10. Open the command prompt and make the Penelope folder your current folder by typing the command "cd c:\Penelope".

11. Type the following command to start the conversion: "penelope3.py -p tur_eng -f tur -t eng --output-kobo". Replace the variable "tur" with the language you want to translate from and "eng" with your target language.

12. You will end up with a Kobo dictionary file now, for example dicthtml-tur-eng.zip.

Transfer the dictionary file to your Kobo device

13. Connect your Kobo device to your computer and go to the ".kobo\dict" folder on the reader.

14. In order to get your Kobo device to recognize the dictionary files, you have to use it to replace an existing original dictionary. To do this, you have to use the file name of an existing original dictionary. For example, I don't use the Spanish dictionary, so I renamed the file "dicthtml-es-en.zip" on my Kobo device to "dicthtml-es-en-backup.zip", so I will still have a backup in case I need it later. Then I renamed my Turkish-English dictionary to "dicthtml-es-en.zip".
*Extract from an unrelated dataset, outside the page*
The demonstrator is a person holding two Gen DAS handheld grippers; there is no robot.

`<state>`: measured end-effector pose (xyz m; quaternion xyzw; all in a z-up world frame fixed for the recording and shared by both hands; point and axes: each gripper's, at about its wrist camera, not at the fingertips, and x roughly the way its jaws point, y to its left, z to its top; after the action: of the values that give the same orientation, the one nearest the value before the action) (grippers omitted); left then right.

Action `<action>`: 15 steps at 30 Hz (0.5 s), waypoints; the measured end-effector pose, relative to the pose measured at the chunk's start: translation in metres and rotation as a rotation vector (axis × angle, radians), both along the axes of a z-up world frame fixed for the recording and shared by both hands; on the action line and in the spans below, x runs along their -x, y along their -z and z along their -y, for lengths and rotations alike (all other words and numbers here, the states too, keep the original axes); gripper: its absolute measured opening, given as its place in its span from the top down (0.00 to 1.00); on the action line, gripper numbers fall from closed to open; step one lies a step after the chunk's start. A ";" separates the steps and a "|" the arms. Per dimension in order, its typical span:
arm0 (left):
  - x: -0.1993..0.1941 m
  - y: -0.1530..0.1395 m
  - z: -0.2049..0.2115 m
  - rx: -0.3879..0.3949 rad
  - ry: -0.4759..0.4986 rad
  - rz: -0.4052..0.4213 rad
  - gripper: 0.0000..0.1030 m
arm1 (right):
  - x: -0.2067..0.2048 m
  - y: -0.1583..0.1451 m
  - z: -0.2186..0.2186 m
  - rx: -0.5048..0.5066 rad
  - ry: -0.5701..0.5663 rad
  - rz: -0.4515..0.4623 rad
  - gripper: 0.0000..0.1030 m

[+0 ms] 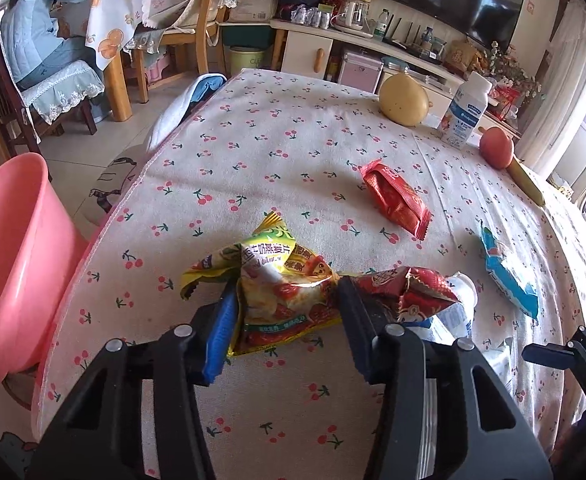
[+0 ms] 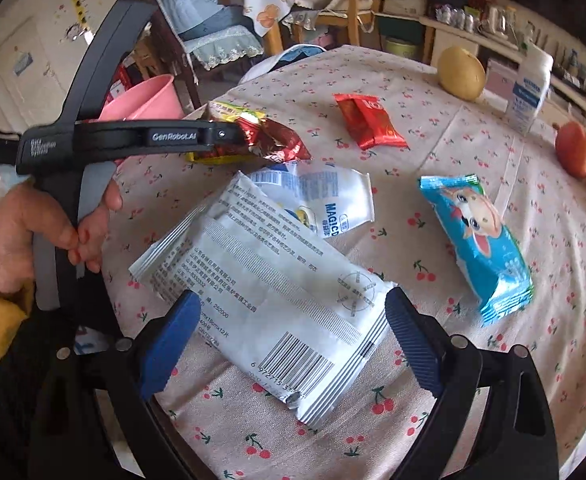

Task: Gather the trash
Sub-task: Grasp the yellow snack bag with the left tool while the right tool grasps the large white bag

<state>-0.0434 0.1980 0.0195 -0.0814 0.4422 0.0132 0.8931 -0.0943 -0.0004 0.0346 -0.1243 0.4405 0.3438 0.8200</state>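
My left gripper (image 1: 287, 304) has its jaws on both sides of a crumpled yellow and red snack wrapper (image 1: 277, 280) that rests on the cherry-print tablecloth (image 1: 293, 152); the pads touch it. In the right wrist view the left gripper (image 2: 229, 136) shows at that wrapper (image 2: 253, 128). My right gripper (image 2: 289, 332) is open around a white wipes packet (image 2: 277, 280) lying flat. A crushed white cup (image 2: 325, 204), a blue snack packet (image 2: 477, 236) and a red packet (image 2: 369, 120) lie on the cloth.
A pink plastic bin (image 1: 13, 260) stands off the table's left edge. At the far side stand a yellow melon (image 1: 403, 100), a white bottle (image 1: 467, 110) and a red apple (image 1: 497, 146). A person sits at another table at the back left.
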 end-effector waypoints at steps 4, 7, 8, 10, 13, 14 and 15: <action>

15. Unplug your Kobo device, tap a word in a book and use the "Spanish" dictionary to look up words in your dictionary.

Credits:

26 comments:

  1. Thanks very much! I could make and install a German English dictionary into my Kobo glo. I am really happy.

    ReplyDelete
  2. Star ingilizce sözlüğü yerine OED gibi daha kapsamlı bir sözlük çevirebilir miyiz. Bunların kaynak dosyalarına ulaşabilir miyiz?

    ReplyDelete
    Replies
    1. Please comment in English, my Turkish is not very good yet and this blog is supposed to be in English. :)
      As far as I know, we are limited to the dictionaries available in StarDict format, unless you can find a way to convert dictionaries.

      Delete
  3. This worked like charm. The only issue I faced was os.rename wasn't working in penelope script.

    ReplyDelete
  4. Hi, thank you. It works well:)

    ReplyDelete
  5. I would be forever grateful to you for this tutorial. Worked like a charm on my Kobo Aura.

    ReplyDelete
  6. Hi, I'm Alberto Pettarin, the author of Penelope.
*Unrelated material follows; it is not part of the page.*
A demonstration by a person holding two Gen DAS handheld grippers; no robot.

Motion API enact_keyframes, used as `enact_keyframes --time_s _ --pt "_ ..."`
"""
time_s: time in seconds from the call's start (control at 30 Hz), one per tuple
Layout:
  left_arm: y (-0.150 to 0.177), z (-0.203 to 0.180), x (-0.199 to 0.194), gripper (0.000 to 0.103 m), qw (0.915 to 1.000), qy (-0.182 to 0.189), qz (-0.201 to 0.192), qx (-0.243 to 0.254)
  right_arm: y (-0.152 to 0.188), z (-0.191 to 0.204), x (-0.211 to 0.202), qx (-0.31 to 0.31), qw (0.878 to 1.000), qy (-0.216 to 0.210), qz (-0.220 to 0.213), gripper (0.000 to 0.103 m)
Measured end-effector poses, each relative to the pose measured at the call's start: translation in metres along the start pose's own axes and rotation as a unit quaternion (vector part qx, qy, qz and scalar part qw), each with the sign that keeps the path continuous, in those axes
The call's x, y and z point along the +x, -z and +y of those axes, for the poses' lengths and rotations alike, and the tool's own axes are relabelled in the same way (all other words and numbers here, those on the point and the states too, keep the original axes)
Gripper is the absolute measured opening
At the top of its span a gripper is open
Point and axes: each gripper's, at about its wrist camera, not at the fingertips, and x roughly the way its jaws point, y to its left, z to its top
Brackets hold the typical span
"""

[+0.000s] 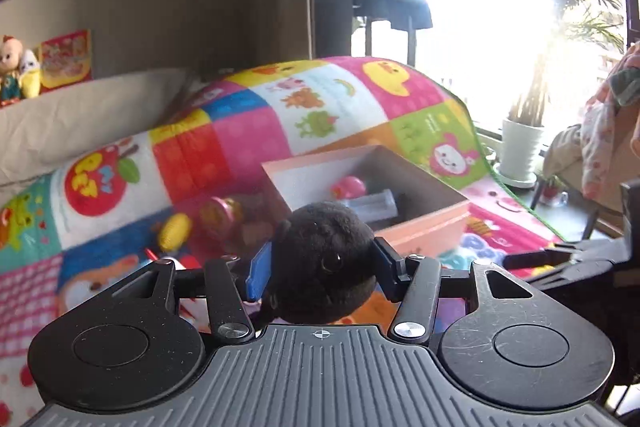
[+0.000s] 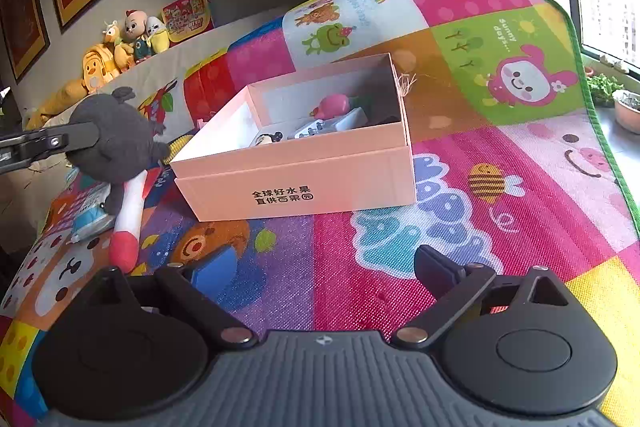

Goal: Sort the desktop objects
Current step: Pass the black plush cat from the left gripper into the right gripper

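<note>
Colorful cartoon play mat (image 2: 400, 247) everywhere. Left gripper (image 1: 320, 267) is squeezing a black plush toy (image 1: 324, 259), lifted beside the pink box (image 2: 296, 183); right gripper (image 2: 320, 271) gapes wide, empty. Box contents look blurry, probably small toys.

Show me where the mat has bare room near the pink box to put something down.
Free: the mat in front of and right of the pink box, where the open right gripper hovers. Crowded: left of the box, with the red-and-white toy, a blue packet and the left gripper holding the dark plush.
</note>
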Motion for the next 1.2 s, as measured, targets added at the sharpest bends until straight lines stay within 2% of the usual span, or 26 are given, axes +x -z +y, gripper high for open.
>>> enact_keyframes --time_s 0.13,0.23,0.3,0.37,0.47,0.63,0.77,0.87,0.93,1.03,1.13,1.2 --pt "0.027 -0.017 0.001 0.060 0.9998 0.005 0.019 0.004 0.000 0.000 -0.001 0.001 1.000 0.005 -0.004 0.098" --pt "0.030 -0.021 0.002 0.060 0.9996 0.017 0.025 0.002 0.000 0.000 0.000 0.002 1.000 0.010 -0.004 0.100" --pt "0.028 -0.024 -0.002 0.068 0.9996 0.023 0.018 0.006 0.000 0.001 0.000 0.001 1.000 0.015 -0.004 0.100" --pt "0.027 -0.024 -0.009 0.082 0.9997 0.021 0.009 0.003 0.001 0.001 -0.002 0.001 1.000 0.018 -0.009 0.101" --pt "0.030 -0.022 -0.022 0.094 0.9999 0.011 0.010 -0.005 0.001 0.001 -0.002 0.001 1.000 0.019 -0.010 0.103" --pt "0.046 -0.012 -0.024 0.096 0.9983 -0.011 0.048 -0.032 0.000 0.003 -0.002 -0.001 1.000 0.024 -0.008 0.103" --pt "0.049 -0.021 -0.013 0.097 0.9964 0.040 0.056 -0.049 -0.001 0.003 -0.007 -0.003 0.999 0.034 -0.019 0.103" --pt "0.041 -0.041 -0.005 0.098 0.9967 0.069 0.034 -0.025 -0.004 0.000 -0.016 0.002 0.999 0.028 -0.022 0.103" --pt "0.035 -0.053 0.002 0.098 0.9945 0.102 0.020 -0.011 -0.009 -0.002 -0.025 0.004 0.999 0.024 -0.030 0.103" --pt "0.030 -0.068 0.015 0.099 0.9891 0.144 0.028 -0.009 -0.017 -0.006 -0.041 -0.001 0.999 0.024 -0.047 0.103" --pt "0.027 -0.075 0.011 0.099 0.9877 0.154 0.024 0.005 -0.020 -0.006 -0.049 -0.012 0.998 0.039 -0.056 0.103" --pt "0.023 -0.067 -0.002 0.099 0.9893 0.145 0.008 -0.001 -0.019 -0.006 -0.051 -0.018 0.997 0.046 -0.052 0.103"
    SG pointed me to this post. I am glad that you find the tool useful and took time to write this tutorial.

    Just a two updates:

    1. the code is now hosted on GitHub, including some documentation: https://github.com/pettarin/penelope

    2. on this MobileRead thread there is an index of custom dictionaries, mostly done with penelope, for several languages: http://www.mobileread.com/forums/showthread.php?t=232883

    (Maybe you want to update the post, thank you.)

    ReplyDelete
    Replies
    1. Thank you for creating the tool and also informing me of the updates; I updated my blog post accordingly. Don't hesitate to let me know if you have any other updates or comments. :)

      Delete
    2. Excellent, thank you.

      Alberto

      Delete
  7. Thanks for the post.
    I tried but it didnt work for me. I encountered following error

    UnicodeEncodeError: 'ascii' codec can't encode character u'\xa0' in position 1: ordinal not in range(128)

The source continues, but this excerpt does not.